Outcome Probability Calculator (Updated)
Ford Bohrmann
I've updated the site's Outcome Probability Calculator. I updated and added more games of data, changed the methodology somewhat, and created a new online app. The first iteration of the app was featured on the Wall Street Journal's website in a blog post called Arsenal Beats Reading and Math.
Data
To create a model that gives the odds of win, draw, and loss for a club depending on the venue of the game (home/away), the minute, and the goal difference in the game, I used over 4000 EPL games stretching back to 2001. This is an improvement over the older Outcome Probability Calculator, which only used 1000 games.
Methodology
Even though there are over 4000 games to base the model off of, there are inevitably still some game scenarios that do not occur enough to get reliable results. There are not many games in the past data where the away team went up by 3 in the first 5 minutes. Because of this, when I plotted the outcome probability against the minute of the game, the line is not exactly smooth. To make the results a little more reliable and hopefully more consistent with actual games, I applied the Loess regression method to smooth the lines. This method has some positives and negatives-- it does a good job of smoothing the data, but it is a non-parametric method so it cannot be expressed in an equation as a regular regression is able to do.
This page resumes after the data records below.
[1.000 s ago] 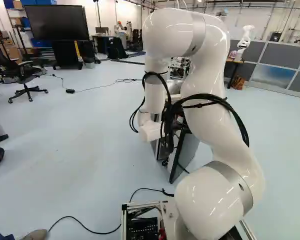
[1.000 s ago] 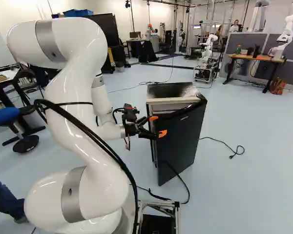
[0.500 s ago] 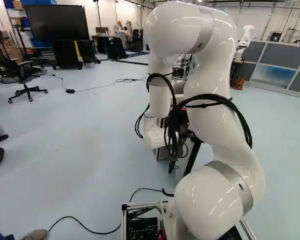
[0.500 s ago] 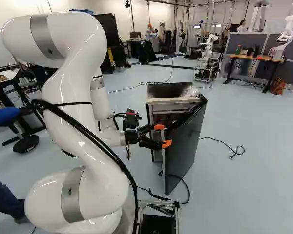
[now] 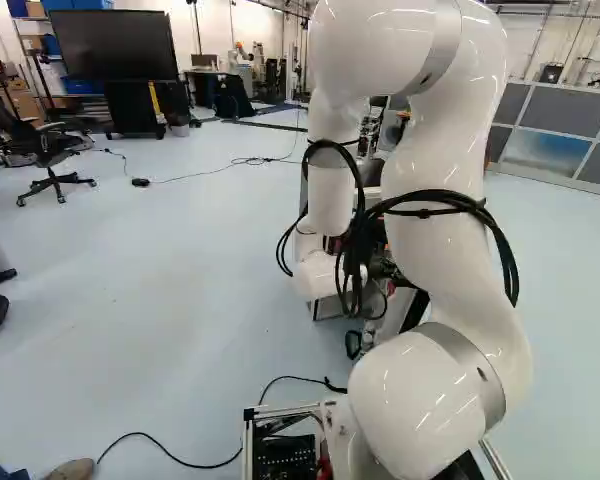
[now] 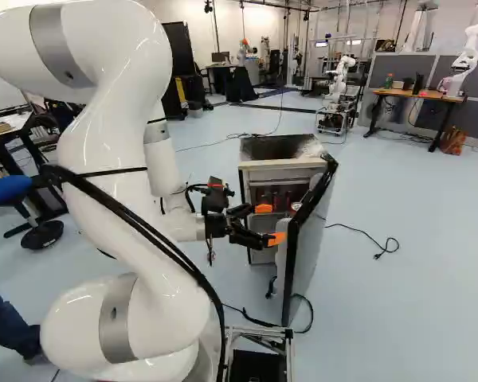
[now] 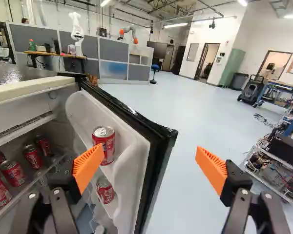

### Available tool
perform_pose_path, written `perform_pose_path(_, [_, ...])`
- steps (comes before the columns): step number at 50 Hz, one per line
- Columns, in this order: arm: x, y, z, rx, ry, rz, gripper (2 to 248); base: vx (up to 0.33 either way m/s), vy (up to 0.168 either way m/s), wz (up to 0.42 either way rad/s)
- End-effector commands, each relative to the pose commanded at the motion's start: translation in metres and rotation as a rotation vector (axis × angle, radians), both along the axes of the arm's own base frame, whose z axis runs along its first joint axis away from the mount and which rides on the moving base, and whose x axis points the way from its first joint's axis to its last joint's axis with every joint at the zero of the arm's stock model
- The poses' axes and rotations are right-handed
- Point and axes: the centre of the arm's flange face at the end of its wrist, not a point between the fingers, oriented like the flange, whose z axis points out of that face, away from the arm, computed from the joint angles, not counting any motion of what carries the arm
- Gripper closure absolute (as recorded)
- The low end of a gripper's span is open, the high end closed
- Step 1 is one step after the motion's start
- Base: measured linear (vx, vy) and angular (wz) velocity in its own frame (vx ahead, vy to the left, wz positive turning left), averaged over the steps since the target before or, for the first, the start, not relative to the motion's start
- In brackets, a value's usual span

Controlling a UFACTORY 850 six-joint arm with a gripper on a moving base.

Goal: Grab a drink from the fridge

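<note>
Fridge at the middle of the right base view, door swung open. Inside, by the wrist view, a cluster of red cans on a shelf. On the door's inner side, one upright red can on the upper rack, partly behind an orange pad, and a second can on the rack below.

Gripper released, fingers wide apart, with nothing grasped. One finger on the inner side of the door, the other beyond its outer face; door edge in the way, between the two. Cannot tell whether touching.

Around: black cable on the floor to the right of the fridge in the right base view; desk farther back, bearing another robot; large dark screen and office chair at the left of the left base view.
</note>
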Motion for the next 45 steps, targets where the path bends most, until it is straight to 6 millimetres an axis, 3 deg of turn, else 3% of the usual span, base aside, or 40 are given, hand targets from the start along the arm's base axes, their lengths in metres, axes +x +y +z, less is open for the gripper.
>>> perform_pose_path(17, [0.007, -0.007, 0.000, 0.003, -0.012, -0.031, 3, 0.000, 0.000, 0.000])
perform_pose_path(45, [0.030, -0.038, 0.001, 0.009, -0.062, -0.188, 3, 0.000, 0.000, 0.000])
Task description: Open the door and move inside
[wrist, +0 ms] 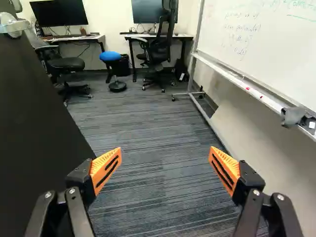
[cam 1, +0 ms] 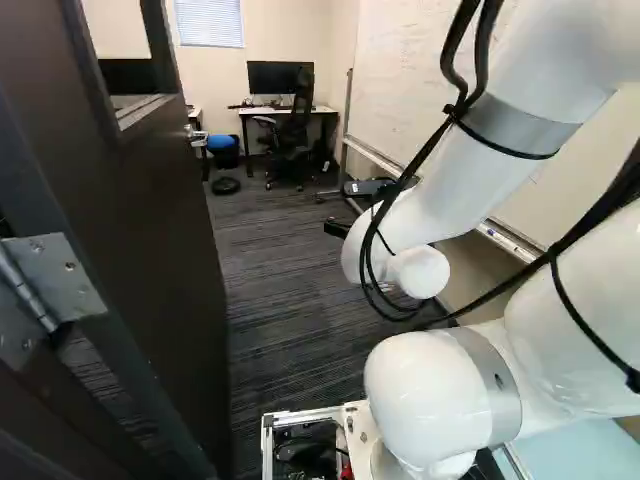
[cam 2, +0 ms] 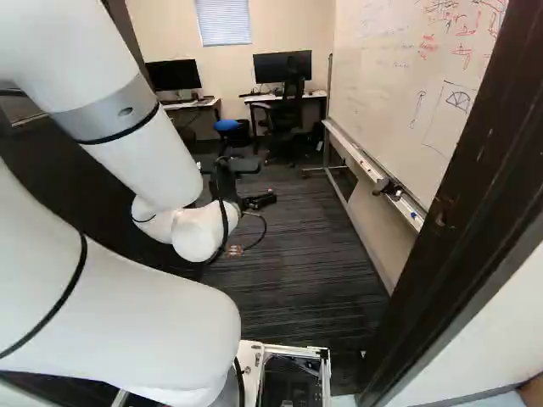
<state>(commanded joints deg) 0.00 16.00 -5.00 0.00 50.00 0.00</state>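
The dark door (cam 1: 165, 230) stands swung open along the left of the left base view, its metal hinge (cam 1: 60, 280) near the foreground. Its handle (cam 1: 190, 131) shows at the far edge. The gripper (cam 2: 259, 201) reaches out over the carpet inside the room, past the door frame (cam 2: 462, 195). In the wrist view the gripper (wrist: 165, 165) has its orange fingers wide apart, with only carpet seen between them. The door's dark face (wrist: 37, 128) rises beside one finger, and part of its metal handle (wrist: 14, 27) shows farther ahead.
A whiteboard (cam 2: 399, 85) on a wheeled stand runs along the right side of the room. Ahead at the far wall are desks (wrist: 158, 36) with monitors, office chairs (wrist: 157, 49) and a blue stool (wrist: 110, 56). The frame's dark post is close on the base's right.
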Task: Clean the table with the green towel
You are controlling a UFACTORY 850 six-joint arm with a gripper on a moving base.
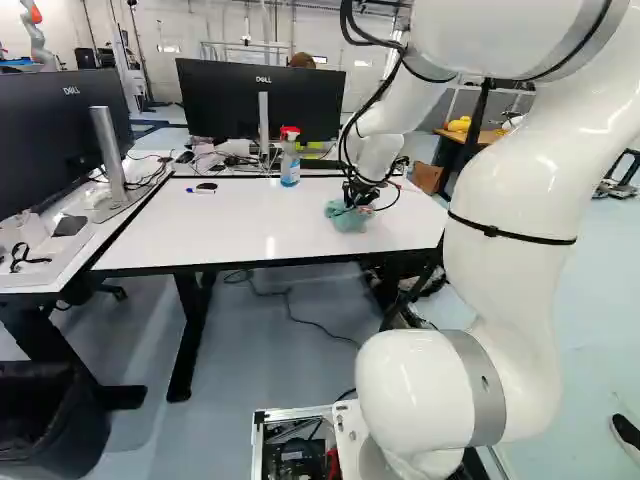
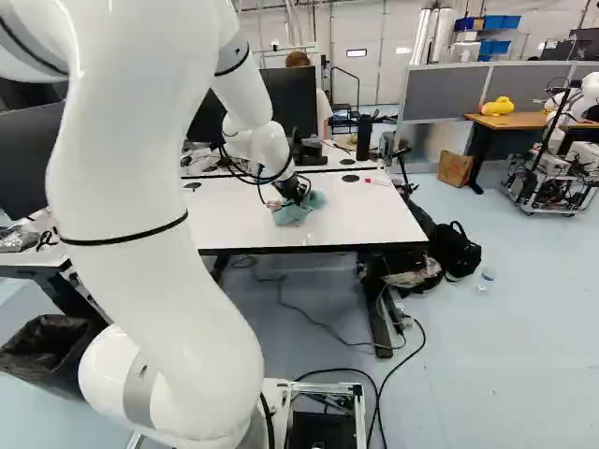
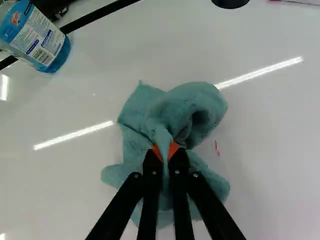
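Pale blue floor (image 2: 524, 355); grey partition (image 2: 445, 89); white wall (image 2: 398, 28) beyond.

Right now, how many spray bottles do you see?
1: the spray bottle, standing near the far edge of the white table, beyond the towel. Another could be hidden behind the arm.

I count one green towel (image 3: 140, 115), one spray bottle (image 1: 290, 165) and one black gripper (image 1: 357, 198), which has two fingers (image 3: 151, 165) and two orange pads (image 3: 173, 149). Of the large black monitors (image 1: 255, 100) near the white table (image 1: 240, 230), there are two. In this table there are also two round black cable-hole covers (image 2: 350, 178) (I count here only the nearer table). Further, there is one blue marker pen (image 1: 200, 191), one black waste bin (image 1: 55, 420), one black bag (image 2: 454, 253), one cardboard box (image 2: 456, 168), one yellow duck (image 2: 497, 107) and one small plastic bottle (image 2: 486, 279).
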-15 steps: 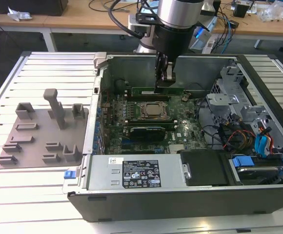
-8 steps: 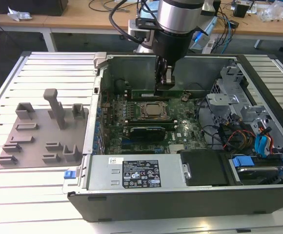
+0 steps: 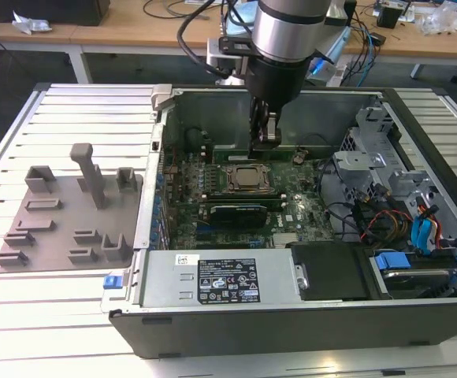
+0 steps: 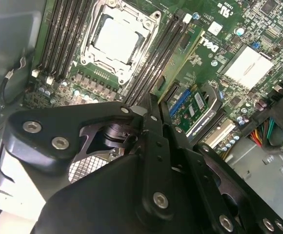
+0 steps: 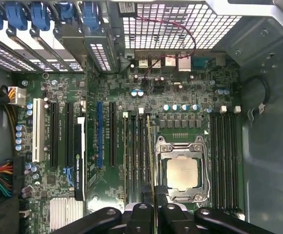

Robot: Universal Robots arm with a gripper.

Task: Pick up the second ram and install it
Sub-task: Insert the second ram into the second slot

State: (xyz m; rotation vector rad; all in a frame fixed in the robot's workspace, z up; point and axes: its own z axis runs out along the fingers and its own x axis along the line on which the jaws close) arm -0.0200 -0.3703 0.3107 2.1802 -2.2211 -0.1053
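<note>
My gripper [image 3: 265, 142] hangs inside the open computer case [image 3: 213, 331], over the memory slots on the far side of the CPU socket [image 3: 247, 178]. Its fingers are shut on the second ram [image 5: 152, 156], a thin green stick seen edge-on. In the first wrist view the stick runs out from the gripper [image 5: 155, 207] alongside the black slots with white end clips [image 5: 134, 156], beside the CPU socket [image 5: 183, 173]. In the second wrist view the second ram [image 4: 180, 58] reaches from the gripper [image 4: 153, 105] along the slots next to the socket [image 4: 117, 39]. Whether it touches a slot I cannot tell.
A broad black card [image 3: 232, 213] stands in a slot on the socket's near side. The power supply [image 3: 221, 279] fills the case's front. Drive cage and cables [image 3: 394, 205] crowd the exterior view's right. A grey fixture tray [image 3: 67, 209] lies left of the case.
</note>
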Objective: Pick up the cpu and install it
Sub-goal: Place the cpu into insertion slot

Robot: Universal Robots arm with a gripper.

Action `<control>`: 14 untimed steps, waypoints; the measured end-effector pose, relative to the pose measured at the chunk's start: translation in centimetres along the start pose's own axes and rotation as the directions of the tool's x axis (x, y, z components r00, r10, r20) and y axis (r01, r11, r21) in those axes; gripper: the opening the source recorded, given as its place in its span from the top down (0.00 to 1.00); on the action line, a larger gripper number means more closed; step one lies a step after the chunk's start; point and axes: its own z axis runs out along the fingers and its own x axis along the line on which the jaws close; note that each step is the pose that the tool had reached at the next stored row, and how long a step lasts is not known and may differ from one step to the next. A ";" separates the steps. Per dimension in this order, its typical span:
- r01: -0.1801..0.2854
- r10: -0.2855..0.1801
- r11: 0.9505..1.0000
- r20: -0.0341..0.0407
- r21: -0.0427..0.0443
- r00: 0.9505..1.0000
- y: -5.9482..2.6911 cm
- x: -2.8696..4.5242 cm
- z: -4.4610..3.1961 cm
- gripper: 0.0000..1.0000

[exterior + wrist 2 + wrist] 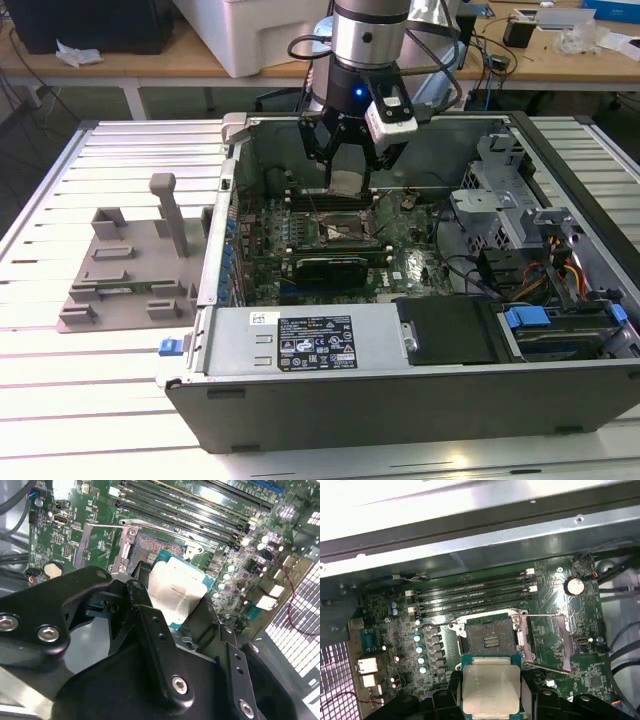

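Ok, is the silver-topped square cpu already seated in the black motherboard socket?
No, in the first wrist view the claw holds the cpu clear of the open, empty socket.

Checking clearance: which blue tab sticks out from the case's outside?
The tab at the case corner beside the grey tray, on the exterior view's left. The other tabs sit inside the case, on that view's right.

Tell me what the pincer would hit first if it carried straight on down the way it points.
Most likely the open socket on the green board: the pincer, shut on the chip, points down at it with nothing between. Depth is unclear, so it might land slightly off centre.
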 end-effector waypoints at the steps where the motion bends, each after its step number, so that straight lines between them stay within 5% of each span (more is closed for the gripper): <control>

Below are two plots, one using the LOESS and one that is just the raw data.
Shiny
Best of all, I updated the application interface. RStudio Shiny lets you make simple web applications through R. The Shiny interface makes the application a little more functional. The Outcome Probabiity Calculator now displays a graph similar to the one above with a marker for the specific minute chosen. It's interesting to mess around and explore different game scenarios.
Next Steps
Next I am planning on updating the Expected Points Added application with the new data. I'll also hopefully calculate this for every player in the past 10 years of English Premier League football. It should be interesting to see how this has fluctuated from year to year for specific players.